Si racconta che Narciso fosse di una bellezza che, equiparabile a quella di un Dio, fu la causa della sua tragica fine. Sua madre Liriope si rivolse un giorno a Tiresia per conoscerne il destino: il giovane avrebbe avuto lunga vita a patto di non conoscere mai se stesso.

Ma Liriope non comprese e dimenticò.

Narciso divenne intanto un giovane uomo di cui tutti, uomini e donne, si innamoravano perdutamente e che lui, sistematicamente e con orgoglio, respingeva.

Un giorno, mentre cacciava nel bosco, incontrò la ninfa Eco che condannata dalla vendetta di Giunone a ripetere solo le ultime sillabe delle parole altrui, non potendo dichiarargli il suo amore corse ad abbracciarlo.

Narciso la respinse bruscamente e la povera Eco si consumò straziata: di lei restò solo la voce.

Narciso fu allora punito da Nemesi, la dea della vendetta, per la sua insensibilità; specchiandosi in una fonte in cui stava abbeverandosi, si innamorò perdutamente dell’immagine che vide riflessa, ma quando si accorse che era la sua, realizzando l’impossibilità di quell’amore, si lasciò morire.
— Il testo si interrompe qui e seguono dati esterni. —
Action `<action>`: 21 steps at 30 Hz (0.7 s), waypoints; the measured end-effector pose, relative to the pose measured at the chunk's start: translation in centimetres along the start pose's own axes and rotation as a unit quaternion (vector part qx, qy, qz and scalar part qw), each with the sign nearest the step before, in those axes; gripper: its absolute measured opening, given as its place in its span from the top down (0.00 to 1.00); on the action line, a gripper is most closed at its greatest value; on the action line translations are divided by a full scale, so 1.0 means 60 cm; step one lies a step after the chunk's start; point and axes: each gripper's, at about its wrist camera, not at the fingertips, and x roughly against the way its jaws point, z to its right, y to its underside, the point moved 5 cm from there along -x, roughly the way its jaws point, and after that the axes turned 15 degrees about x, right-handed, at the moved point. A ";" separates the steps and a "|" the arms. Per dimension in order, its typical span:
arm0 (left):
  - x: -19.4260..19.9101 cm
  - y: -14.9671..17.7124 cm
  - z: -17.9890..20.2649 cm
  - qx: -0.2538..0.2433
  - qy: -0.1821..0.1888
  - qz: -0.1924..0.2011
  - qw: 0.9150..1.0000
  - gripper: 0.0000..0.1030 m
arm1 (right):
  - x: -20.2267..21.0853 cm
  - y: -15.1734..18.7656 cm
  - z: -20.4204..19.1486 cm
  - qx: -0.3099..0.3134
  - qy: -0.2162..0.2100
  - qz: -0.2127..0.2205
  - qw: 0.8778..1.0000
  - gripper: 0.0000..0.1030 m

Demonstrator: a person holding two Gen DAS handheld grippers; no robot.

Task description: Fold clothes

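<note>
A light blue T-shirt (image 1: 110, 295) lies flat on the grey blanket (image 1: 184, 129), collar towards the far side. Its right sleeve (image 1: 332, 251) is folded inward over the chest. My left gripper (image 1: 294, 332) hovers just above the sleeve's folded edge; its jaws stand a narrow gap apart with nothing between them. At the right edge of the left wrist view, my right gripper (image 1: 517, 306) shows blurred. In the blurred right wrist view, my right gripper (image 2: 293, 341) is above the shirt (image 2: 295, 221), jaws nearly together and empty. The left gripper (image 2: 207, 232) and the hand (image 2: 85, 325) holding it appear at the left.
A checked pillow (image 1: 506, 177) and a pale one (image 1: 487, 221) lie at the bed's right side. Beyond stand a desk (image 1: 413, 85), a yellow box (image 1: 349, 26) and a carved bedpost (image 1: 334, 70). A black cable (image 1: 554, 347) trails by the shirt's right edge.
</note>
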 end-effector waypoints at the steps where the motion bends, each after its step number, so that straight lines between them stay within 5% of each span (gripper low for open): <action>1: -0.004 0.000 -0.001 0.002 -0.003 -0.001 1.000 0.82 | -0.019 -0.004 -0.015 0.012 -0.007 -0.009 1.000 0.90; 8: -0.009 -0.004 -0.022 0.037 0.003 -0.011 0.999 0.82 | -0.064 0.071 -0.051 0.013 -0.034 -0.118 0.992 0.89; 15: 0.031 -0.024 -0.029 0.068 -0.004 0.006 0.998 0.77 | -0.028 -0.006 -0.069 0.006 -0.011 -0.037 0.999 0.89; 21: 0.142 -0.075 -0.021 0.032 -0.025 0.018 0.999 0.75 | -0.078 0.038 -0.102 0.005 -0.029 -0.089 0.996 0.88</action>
Come profetizzato.

Il mito ci lascia in eredità un fiore, simbolo di grazia e bellezza, e un significante, il narcisismo, che indica una categoria di soggetti che, come Narciso, sono così infatuati di se stessi da non essere interessati ad altro.
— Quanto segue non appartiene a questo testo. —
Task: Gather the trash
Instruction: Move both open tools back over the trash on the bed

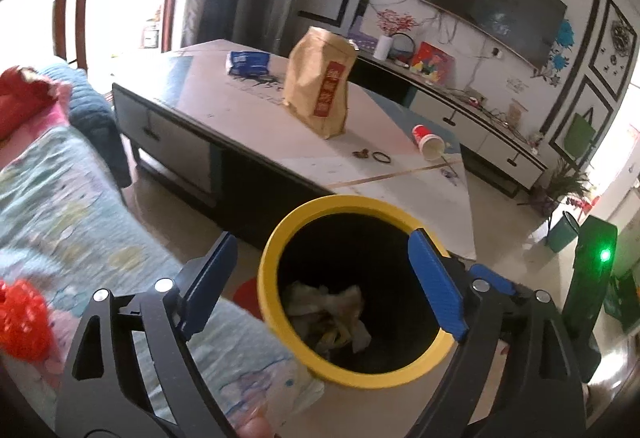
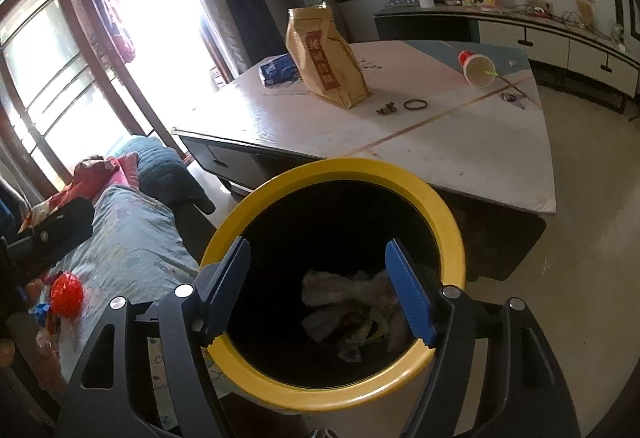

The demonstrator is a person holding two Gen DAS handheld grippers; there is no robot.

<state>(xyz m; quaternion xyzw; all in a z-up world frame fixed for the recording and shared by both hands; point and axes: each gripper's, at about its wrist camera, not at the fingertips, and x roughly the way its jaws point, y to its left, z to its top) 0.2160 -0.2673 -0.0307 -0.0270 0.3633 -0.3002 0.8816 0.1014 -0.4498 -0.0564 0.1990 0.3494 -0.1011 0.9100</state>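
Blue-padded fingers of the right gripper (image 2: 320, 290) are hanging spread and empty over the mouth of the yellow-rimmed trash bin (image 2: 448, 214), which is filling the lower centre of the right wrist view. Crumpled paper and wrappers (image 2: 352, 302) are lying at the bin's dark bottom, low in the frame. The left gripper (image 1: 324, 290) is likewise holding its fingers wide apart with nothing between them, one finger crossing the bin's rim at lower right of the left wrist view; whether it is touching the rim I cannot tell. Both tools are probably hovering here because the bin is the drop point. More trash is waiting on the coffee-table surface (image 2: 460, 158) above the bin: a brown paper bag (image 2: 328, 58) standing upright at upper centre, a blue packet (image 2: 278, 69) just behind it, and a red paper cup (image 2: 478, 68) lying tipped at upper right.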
Sicuri di sé e dotati di grande carisma, i narcisisti, dice Freud, affascinano e seducono come possono sedurre certe belle donne e i gatti persiani. Si mostrano appagati, completi e apparentemente bastanti a se stessi.
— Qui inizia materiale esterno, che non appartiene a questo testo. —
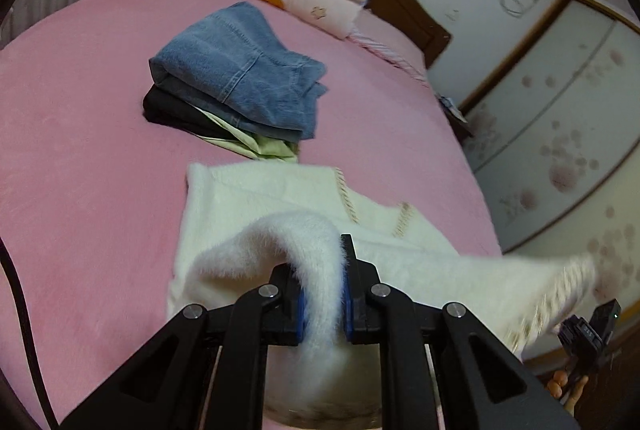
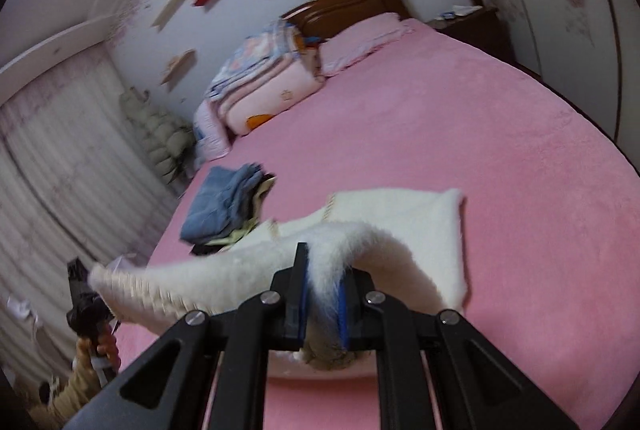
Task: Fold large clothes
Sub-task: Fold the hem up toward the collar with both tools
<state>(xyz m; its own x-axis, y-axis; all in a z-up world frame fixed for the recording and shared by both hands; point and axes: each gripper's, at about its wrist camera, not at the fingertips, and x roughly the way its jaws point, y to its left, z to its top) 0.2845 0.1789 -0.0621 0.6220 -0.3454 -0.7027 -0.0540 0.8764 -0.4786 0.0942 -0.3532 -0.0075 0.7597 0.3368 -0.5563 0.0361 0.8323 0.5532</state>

Se i narcisisti esercitano grande fascino su tanti di noi nevrotici è perché, a differenza loro, non sappiamo cosa desideriamo e questo ci rende mancanti e vulnerabili.

Quando entriamo in relazione con un “vero narcisista”, è bene sapere che ci considera come degli specchi con la funzione, l’unica, di restituirgli quell’immagine grandiosa che egli possiede di sé.

Per via dell’importanza che si attribuisce, egli esige il soddisfacimento immediato e non procrastinabile dei suoi bisogni che, se frustrati, generano un sentimento di rabbia di stampo infantile.

Ogni narcisista possiede infatti un talento speciale: non sopporta, proprio non regge il no. Lo vive come ferita al suo ego smisurato. A causa della sua sensibilità eccessiva ad ogni parola che gli viene rivolta, egli interpreterà un’opinione diversa dalla sua come una critica o un attacco personale di matrice invidiosa.

Fino a che dunque il partner di un narcisista si mostra all’altezza dell’ideale e del compito impossibile di assecondare ogni sua richiesta, tutto funziona.

Ma non facciamo come Liriope e non dimentichiamoci che è con se stesso che il narcisista intrattiene una relazione, il che condanna, come nel mito, lui e noi, ad una profonda solitudine.

L’amore prevede infatti l’incontro con l’altro, ed è il contrario del rispecchiamento quando non è, appunto, narcisistico.

Il narcisismo è invece l’attesa che l’altro risponda dando tutto ciò che ha e che il narcisista gli domanda con urgenza.

Direi allora che l’incontro con un narcisista ha il sapore di un incontro a senso unico, o mancato: ciò che manca è la possibilità di incontrare davvero l’altro. Quello che il narcisista cerca e spesso trova è piuttosto un altro sé, un doppio ideale.

E il mito ci mostra quale sia il destino tragico di questa infatuazione.